R1 — directly connected: 192.168.20.0/24, WAN A, WAN B. Remote networks needed:

  • 192.168.10.0/24 → next hop is R0 (across WAN A)
  • 192.168.30.0/24 → next hop is R2 (across WAN B)
  • 192.168.40.0/24 → next hop is R2 (across WAN B)
  • WAN C → next hop is R2

R2 — directly connected: 192.168.30.0/24, WAN B, WAN C. Remote networks needed:

  • 192.168.10.0/24 → next hop is R1 (across WAN B)
  • 192.168.20.0/24 → next hop is R1 (across WAN B)
  • 192.168.40.0/24 → next hop is R3 (across WAN C)
  • WAN A → next hop is R1

R3 — directly connected: 192.168.40.0/24 and WAN C. Remote networks needed:

  • Same as R0 but mirrored — five remote networks all reachable through R2. (Default route candidate!)
Save your work! On each router run copy running-config startup-config (or just write) so your config survives a reload.

Phase 6 — End-to-End Verification

6 tasks

The moment of truth. Use the PC Command Prompt (Desktop tab → Command Prompt).

One ping fails? Static routing is bidirectional — if you can ping out but not get a reply back, the destination router is missing a return route to your source network. Check both ends.

Things to Think About

Reflect

Before you submit, take a few minutes to think (or write) about these questions. Real understanding comes from the "why," not the "how."

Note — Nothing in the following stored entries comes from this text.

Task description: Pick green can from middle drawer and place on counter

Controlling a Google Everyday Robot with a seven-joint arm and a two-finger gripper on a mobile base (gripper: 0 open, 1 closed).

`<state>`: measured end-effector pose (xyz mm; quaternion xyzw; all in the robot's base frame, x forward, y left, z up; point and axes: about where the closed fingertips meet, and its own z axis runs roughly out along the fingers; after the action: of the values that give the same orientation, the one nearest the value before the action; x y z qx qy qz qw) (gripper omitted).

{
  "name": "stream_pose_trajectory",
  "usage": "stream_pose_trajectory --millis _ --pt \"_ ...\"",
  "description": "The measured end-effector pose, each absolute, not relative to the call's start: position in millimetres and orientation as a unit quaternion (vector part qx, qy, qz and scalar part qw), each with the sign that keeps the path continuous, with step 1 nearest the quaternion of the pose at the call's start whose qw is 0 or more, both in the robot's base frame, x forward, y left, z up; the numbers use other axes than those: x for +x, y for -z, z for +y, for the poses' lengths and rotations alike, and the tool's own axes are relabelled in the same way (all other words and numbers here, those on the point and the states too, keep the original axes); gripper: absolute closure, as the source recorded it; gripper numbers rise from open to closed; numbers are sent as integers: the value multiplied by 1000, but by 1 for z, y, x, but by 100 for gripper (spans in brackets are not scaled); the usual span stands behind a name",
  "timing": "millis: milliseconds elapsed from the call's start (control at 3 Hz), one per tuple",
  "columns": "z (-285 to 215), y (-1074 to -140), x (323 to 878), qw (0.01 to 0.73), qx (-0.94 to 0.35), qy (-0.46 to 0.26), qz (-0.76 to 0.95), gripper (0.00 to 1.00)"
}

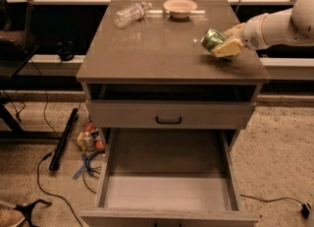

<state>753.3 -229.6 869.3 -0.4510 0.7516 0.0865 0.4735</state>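
Observation:
The green can [212, 39] is held tilted in my gripper [222, 45], just above the right part of the counter [162, 49]. The gripper is shut on the can, and my white arm [279, 24] comes in from the right. The middle drawer [168, 186] is pulled out at the bottom, with its grey floor bare. Whether the can touches the counter I cannot tell.
A clear plastic water bottle [131, 13] lies at the counter's back left and a pale bowl [180, 7] stands at the back middle. A shut drawer front with a black handle [168, 120] sits above the open drawer. Cables, a black bar [63, 140] and clutter lie on the floor at left.

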Motion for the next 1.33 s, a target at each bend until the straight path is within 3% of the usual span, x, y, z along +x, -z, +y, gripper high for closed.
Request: stream_pose_trajectory --millis 333,1333 --pt "-224 -867 758 467 -455 -93 753 86" --pt "-209 -862 766 451 -469 -108 752 16"
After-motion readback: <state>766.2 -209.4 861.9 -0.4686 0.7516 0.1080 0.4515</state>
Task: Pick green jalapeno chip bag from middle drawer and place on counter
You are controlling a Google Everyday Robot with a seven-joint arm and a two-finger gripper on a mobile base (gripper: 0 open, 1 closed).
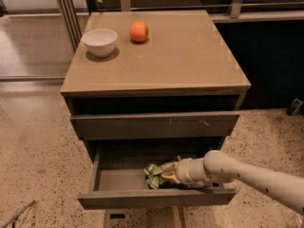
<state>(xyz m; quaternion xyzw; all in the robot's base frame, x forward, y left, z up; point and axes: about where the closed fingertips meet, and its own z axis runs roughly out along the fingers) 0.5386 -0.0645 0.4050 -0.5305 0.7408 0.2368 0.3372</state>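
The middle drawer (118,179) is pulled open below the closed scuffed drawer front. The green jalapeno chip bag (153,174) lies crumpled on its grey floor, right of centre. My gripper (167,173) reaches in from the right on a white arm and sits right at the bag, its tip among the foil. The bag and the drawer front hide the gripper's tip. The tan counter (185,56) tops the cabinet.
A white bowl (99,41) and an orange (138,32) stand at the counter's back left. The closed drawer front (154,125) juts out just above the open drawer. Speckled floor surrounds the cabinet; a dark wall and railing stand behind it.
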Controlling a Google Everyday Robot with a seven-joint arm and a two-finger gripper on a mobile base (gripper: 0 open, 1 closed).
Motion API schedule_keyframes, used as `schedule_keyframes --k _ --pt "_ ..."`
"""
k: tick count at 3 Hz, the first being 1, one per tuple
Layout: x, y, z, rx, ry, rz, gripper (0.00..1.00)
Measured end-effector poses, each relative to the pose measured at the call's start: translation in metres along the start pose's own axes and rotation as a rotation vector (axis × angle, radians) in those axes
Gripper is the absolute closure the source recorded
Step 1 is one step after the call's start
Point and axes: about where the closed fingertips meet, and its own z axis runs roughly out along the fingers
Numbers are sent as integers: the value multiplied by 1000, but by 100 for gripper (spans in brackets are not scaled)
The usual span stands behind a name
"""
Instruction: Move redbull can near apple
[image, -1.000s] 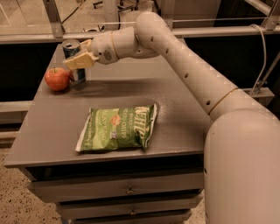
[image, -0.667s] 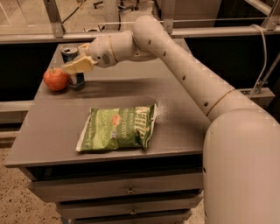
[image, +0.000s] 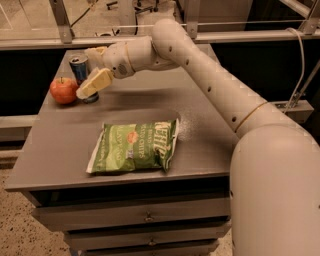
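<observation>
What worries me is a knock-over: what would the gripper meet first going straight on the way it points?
Probably the redbull can, right at the gripper over the table's far corner; the apple sits just beyond. Depth is unclear.

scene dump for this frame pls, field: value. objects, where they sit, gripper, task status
surface: grey table with drawers below
apple: far left part of the table, upright, stem up
can: standing upright just right of the apple; whether they touch is hidden
chip bag: green, lying flat near the front edge, apart from the other items
gripper: at the can, reaching in from the right, partly covering it
task status: can looks placed near the apple; gripper not yet pulled away
</observation>
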Motion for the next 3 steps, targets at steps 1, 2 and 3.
schedule_keyframes --k 1,2,3 --pt "0 -4 -11 10 18 -21 0" --pt "-6 -14 -77 112 99 -47 0" --pt "-12 -18 -106 158 126 -62 0"
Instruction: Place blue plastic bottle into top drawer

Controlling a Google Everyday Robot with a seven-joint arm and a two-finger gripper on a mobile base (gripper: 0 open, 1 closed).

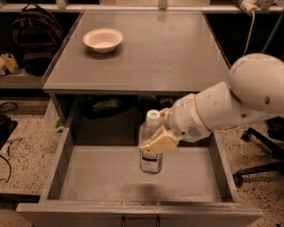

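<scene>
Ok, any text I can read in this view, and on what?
Label on the blue plastic bottle: dark print, too blurred to read.
The gripper, shut on that bottle over the top drawer: no markings.
White bowl on the tabletop: no text.

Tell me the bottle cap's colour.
White. The camera view shows the cap on the blue plastic bottle the gripper holds over the top drawer.

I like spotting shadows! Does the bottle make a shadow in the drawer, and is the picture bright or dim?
Camera view: yes, a soft dark shadow lies on the top drawer floor in front of the blue plastic bottle, held by the gripper over the drawer; camera view: dim, yellowish light, darkest under the tabletop.
</scene>
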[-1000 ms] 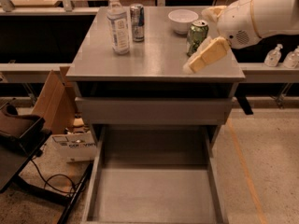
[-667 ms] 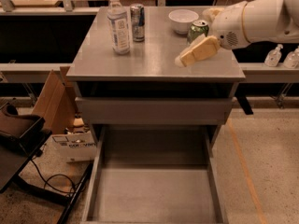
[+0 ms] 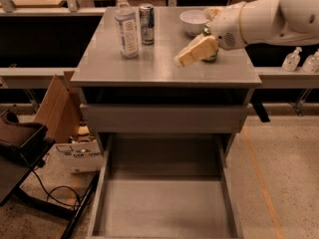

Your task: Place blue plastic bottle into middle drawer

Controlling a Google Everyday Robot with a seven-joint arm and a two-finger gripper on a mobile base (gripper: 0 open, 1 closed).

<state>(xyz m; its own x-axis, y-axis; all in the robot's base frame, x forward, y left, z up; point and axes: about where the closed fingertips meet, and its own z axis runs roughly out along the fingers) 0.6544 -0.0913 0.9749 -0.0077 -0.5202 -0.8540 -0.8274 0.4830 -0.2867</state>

  1. Why use a /30 for the WAN links instead of a /24 like the LANs? What would change if you used a /24 there?
  2. What happens if you forget one static route on one router? Where does the traffic actually fail — going out, or coming back? How does that show up in tracert?
  3. R0 and R3 each have only one path to the rest of the network. That makes them perfect candidates for a default route. Why would using a default route be a bad idea on R1 or R2?
  4. If we added a fifth router and a fifth LAN, how many new ip route commands would you need to type on the existing four routers? What does that tell you about how static routing scales?
  5. What's the difference between a route destination network and a next-hop address? Why is the next hop always on a directly connected subnet?
  6. Why does each PC need a default gateway — but a router doesn't always need one? (Hint: think about what a router knows by default vs. what a PC knows.)
  7. If a link between two routers goes down, what happens to your static routes? Does the network "heal itself"? How would dynamic routing (OSPF, EIGRP) behave differently?
  8. You can write a static route two ways: ip route 192.168.40.0 255.255.255.0 10.0.0.2 (next-hop IP) or ip route 192.168.40.0 255.255.255.0 GigabitEthernet0/0/1 (exit interface). When might one be better than the other?

Submit Your Work

Final

Lab Complete!

You configured static routing across four networks and successfully passed traffic end-to-end.

You now understand how routers move data between networks they don't directly own — the foundation of how the entire internet works.